About this task:
Although the data below holds other lines too, output only those from the line with "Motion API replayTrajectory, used" up to and including the line with "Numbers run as", exactly as they appear.

--- --- ---

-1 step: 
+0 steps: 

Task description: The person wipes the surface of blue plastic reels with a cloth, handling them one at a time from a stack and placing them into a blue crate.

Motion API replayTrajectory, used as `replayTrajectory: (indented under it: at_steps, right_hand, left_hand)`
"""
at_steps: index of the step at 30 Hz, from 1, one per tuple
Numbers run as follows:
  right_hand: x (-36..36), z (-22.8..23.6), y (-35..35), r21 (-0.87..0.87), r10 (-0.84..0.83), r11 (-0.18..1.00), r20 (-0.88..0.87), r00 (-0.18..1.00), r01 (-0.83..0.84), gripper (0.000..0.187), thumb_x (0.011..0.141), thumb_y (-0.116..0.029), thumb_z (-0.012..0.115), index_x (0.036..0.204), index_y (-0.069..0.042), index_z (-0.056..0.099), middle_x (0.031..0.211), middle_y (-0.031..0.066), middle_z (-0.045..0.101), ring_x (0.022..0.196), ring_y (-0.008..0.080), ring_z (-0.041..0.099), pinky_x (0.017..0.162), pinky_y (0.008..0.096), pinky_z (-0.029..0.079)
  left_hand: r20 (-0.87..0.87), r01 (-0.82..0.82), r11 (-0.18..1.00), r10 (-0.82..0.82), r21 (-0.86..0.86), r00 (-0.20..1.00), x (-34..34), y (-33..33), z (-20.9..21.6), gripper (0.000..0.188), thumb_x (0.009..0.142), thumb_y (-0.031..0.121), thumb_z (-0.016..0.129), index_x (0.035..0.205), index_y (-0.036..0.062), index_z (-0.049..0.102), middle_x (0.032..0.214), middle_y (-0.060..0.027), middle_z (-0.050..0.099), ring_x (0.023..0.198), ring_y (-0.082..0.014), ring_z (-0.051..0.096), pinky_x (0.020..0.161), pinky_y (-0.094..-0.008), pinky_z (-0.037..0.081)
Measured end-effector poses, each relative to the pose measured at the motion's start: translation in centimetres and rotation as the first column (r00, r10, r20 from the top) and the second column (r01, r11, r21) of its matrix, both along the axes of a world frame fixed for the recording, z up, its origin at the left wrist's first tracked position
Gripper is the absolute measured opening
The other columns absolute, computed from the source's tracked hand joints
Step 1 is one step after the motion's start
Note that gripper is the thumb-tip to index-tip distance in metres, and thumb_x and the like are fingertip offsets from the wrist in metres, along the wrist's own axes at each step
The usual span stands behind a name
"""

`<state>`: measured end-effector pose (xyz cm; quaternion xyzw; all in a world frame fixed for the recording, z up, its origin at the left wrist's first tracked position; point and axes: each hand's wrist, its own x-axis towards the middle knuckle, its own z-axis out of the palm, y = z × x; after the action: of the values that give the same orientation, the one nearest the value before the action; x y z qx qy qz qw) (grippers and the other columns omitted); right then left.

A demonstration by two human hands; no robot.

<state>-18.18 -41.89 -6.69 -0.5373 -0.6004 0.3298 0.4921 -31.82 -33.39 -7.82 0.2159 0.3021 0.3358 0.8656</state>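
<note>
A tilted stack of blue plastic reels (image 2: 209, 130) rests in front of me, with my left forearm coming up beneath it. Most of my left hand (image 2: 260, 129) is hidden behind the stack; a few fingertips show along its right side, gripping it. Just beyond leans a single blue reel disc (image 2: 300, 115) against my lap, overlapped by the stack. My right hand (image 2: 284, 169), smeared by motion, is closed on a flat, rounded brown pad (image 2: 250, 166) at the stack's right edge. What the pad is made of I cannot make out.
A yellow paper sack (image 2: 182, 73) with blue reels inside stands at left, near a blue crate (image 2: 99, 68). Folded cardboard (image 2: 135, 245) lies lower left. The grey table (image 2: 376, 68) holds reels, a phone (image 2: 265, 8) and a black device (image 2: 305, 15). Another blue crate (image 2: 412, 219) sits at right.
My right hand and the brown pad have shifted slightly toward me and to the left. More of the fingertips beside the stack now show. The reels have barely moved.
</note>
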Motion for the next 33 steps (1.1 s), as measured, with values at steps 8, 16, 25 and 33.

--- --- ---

Response:
Motion API replayTrajectory, used as `replayTrajectory: (indented under it: at_steps, right_hand, left_hand)`
"""
at_steps: index of the step at 30 Hz, from 1, one per tuple
Numbers run as follows:

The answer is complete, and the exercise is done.